- Task objective: Leaving out the pictures, return word for word the stretch of entries below from the line holding "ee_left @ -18" through the line holding "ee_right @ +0".

- Records contained in a dataset:
=== Section Start ===

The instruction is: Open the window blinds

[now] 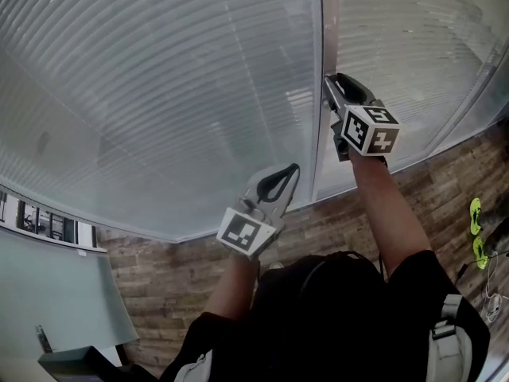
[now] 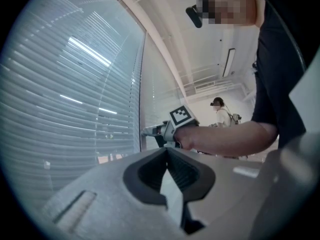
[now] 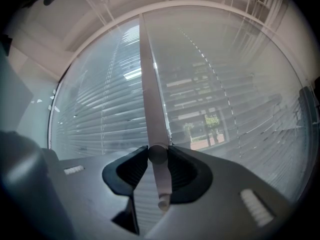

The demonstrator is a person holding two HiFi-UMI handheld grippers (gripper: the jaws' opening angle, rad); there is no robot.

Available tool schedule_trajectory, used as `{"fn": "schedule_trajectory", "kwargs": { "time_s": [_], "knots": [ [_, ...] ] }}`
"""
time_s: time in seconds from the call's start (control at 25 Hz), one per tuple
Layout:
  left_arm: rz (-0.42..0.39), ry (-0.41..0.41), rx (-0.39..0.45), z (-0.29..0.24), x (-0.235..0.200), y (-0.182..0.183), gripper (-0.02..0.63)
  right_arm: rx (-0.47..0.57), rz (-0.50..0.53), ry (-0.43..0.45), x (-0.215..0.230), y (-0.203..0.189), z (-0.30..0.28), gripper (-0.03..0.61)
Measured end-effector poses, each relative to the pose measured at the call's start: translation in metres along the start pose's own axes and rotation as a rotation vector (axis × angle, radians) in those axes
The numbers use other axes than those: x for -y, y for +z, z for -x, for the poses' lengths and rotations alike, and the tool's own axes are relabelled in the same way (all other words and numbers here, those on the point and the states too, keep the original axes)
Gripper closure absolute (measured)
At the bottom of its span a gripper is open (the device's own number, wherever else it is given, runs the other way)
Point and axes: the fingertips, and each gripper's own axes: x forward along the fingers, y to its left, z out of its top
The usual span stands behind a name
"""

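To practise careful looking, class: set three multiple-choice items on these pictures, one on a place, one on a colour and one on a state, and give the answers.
1. Where is the wand?
A. hanging free
B. in the right gripper
C. on a sill

2. What is the floor?
A. brown wood
B. white tile
C. green carpet

3. How is the left gripper?
A. open wide
B. shut on a cord
C. shut, empty

Answers:
1 B: in the right gripper view its jaws press on the wand.
2 A: the head view shows brown planks below the blinds.
3 C: in the left gripper view its jaws meet with nothing between them.
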Motion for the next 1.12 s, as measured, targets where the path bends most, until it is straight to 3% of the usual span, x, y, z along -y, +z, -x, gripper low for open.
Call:
{"fn": "schedule_trajectory", "kwargs": {
  "time_s": [0.68,0.76,0.84,0.96,1.12],
  "knots": [
    [-0.002,-0.023,-0.002,-0.004,0.0,0.003,0.609,0.008,-0.026,0.003,0.0,0.001,0.001,0.448],
    [-0.003,-0.026,-0.003,-0.003,0.001,0.002,0.609,0.006,0.013,0.007,0.002,0.001,0.002,0.441],
    [-0.001,-0.032,-0.002,-0.003,0.002,0.002,0.609,0.001,0.083,0.006,0.003,0.002,0.004,0.38],
    [0.004,-0.045,-0.006,-0.005,0.005,0.0,0.609,-0.019,0.169,0.023,0.002,0.002,0.009,0.343],
    [0.005,-0.074,-0.009,-0.009,0.012,-0.002,0.609,-0.058,0.301,0.037,0.003,-0.002,0.013,0.322]
  ]
}}
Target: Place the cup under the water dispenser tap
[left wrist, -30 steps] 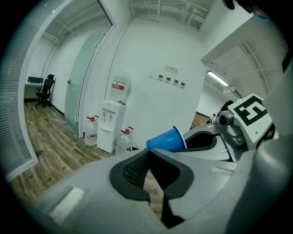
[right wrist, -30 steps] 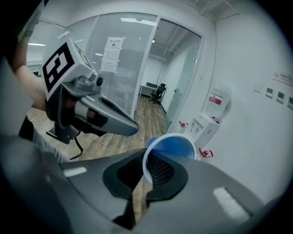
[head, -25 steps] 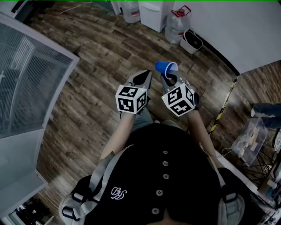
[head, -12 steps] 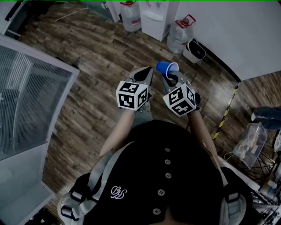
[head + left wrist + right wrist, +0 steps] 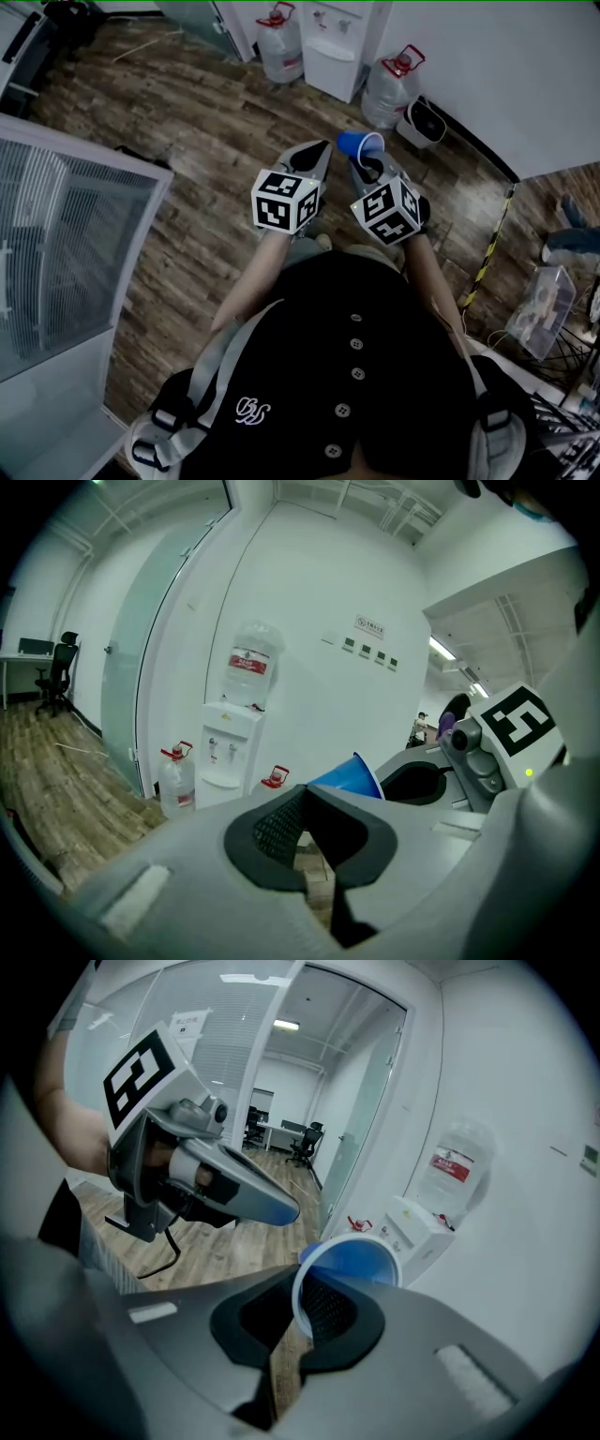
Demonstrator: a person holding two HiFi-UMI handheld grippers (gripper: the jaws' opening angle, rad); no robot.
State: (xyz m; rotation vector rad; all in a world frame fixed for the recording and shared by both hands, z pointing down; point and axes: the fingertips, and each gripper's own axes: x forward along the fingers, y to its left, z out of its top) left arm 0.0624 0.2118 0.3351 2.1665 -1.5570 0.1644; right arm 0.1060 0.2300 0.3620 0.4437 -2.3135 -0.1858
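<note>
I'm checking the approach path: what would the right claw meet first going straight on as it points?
Likely the white water dispenser, which lies ahead of the right claw and its blue cup. It tilts downward, though, so the wood floor before it might come first.

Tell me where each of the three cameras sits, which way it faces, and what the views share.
Head view: on the person's head, facing steeply down at the brown wooden floor; shows black-shirted torso, forearms, left gripper, right gripper.
Left gripper view: on the left gripper, facing along its closed fingers toward the white water dispenser; right gripper at right.
Right gripper view: on the right gripper, along fingers pinching the blue plastic cup's rim; left gripper, forearm at left.
Shared: all show cup and dispenser.
</note>
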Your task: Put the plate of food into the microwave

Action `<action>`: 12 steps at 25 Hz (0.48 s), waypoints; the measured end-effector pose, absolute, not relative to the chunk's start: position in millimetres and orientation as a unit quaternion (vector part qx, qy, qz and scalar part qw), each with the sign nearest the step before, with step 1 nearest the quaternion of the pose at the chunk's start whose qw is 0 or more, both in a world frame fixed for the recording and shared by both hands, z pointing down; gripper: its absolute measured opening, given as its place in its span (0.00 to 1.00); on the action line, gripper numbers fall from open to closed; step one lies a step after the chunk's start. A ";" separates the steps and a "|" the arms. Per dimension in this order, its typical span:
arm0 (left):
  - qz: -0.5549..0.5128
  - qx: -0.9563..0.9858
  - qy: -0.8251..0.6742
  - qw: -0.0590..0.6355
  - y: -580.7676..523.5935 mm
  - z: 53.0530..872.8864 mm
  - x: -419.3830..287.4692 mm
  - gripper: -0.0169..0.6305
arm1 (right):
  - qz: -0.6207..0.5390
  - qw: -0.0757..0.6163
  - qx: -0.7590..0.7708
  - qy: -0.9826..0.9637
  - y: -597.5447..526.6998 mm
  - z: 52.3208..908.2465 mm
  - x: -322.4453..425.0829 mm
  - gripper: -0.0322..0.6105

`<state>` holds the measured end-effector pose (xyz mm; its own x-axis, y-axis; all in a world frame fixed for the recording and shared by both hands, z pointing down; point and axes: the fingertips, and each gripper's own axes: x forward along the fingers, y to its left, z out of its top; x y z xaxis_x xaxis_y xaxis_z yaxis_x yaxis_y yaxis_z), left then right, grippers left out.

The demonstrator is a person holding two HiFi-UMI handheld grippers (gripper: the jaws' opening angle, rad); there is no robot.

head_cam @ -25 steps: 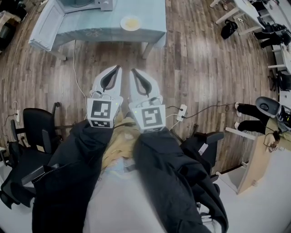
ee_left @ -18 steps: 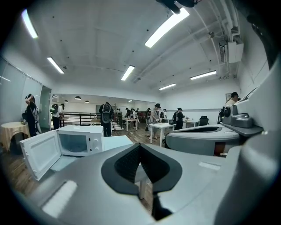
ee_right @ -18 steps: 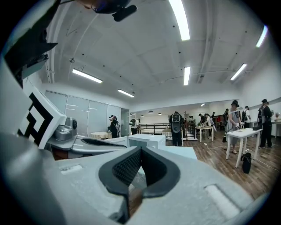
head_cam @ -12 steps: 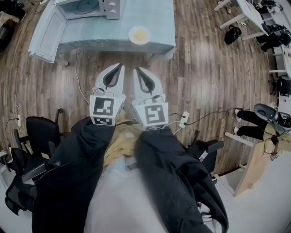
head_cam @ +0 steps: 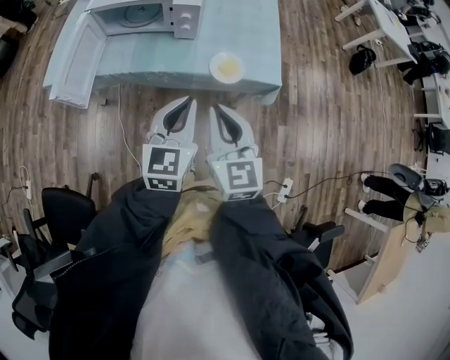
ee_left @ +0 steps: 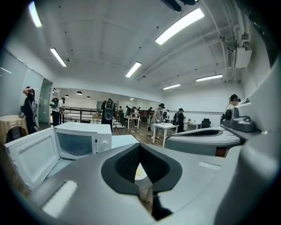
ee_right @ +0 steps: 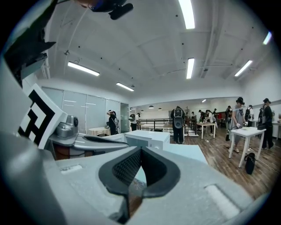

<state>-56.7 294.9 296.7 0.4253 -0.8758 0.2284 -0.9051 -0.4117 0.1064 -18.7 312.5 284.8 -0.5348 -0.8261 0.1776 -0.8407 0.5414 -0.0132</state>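
A white plate of yellow food [head_cam: 227, 67] sits near the front edge of the table [head_cam: 148, 63] under a light blue cloth. The white microwave [head_cam: 144, 15] stands at the back left of that table, its door [head_cam: 76, 60] swung wide open to the left. My left gripper [head_cam: 188, 101] and right gripper [head_cam: 213, 110] hover side by side over the wooden floor, short of the table, both shut and empty. In the left gripper view the microwave [ee_left: 81, 139] shows its empty cavity, and the plate [ee_left: 139, 172] peeks between the closed jaws. The right gripper view shows the microwave [ee_right: 147, 139] ahead.
Black office chairs [head_cam: 63, 211] stand to my left and right [head_cam: 320, 228]. A power strip [head_cam: 283, 190] with cables lies on the floor at the right. Several people and white tables [ee_left: 164, 128] fill the room beyond. A seated person's legs [head_cam: 383, 190] show at far right.
The table, microwave and plate have come nearer in the head view as both grippers advanced together toward the table. Both stay shut and empty.
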 end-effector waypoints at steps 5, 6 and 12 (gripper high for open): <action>0.073 0.837 -0.532 0.102 276.4 302.6 -70.2 0.02 | 0.051 0.088 0.471 -0.876 296.4 291.7 -34.1 0.04; 0.074 0.837 -0.532 0.105 274.7 304.1 -71.0 0.02 | 0.054 0.091 0.471 -0.876 294.5 293.3 -34.4 0.04; 0.078 0.832 -0.536 0.121 265.6 317.4 -69.6 0.02 | 0.066 0.105 0.465 -0.877 285.5 307.2 -30.8 0.04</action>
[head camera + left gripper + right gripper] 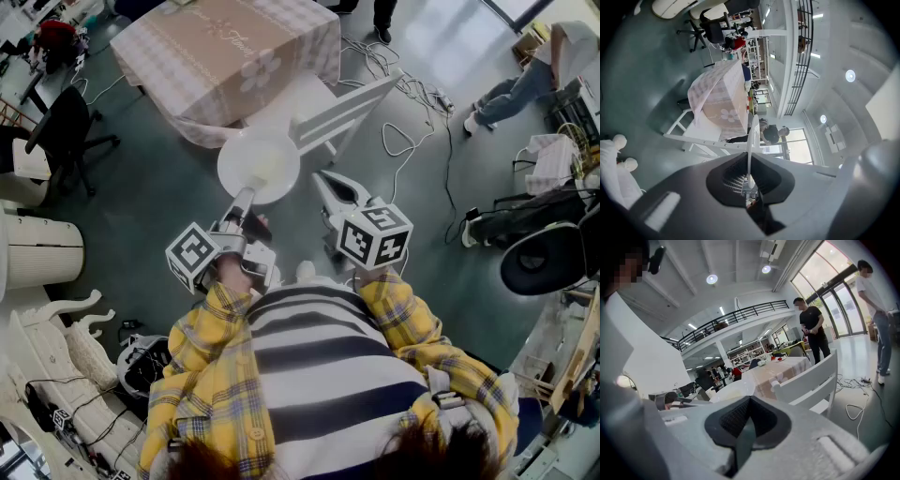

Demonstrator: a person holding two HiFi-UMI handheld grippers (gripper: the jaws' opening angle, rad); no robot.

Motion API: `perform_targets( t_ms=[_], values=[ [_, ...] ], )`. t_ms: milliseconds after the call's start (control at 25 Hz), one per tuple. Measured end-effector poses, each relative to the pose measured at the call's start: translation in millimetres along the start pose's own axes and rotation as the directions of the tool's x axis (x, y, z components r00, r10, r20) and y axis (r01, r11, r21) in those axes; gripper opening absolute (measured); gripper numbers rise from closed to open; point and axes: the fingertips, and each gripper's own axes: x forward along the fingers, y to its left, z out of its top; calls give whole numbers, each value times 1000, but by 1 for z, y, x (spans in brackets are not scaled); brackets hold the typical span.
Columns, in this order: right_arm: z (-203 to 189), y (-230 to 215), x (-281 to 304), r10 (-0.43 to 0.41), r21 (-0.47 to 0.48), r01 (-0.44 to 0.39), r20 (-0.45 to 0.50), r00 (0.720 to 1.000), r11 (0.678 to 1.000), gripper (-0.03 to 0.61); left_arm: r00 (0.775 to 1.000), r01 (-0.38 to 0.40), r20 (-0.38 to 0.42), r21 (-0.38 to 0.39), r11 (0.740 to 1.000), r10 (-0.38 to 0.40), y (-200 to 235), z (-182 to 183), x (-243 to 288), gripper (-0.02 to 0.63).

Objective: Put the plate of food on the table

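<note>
A white plate [259, 164] with a pale yellowish bit of food on it hangs above the floor, held by its near rim. My left gripper [246, 199] is shut on that rim. In the left gripper view the plate [752, 138] shows edge-on as a thin white line running out from between the jaws of the left gripper [750, 161]. Beyond it stands the table [225, 47] under a pink checked cloth. My right gripper [333, 187] is just right of the plate, shut and holding nothing. Its own view shows the right gripper [749, 401], the plate [733, 391] and the table [780, 369].
A white slatted chair [333, 111] stands between me and the table, right under the plate's far side. Cables [405, 108] lie on the floor to the right. A black office chair [64, 122] is at left, and people stand at the far right [534, 75].
</note>
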Motion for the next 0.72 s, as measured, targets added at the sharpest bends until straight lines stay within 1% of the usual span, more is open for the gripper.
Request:
perform_targets(
  t_ms=[120, 360, 720],
  values=[
    [0, -2, -1, -2, 3, 2, -2, 1000, 1000, -3, 1000, 5, -3, -5, 1000, -5, -2, -2, 1, 0],
    [-5, -4, -2, -3, 7, 3, -16, 1000, 1000, -3, 1000, -15, 2, -10, 1000, 15, 5, -4, 0, 0],
    [-7, -6, 0, 27, 20, -26, -17, 999, 999, -3, 1000, -16, 8, -15, 1000, 16, 8, -9, 5, 0]
  ],
)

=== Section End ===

- Response:
ee_left @ -18 steps: 
ee_right @ -18 steps: 
head_cam @ -12 steps: 
head_cam @ +0 steps: 
ee_left @ +0 steps: 
ee_right @ +0 steps: 

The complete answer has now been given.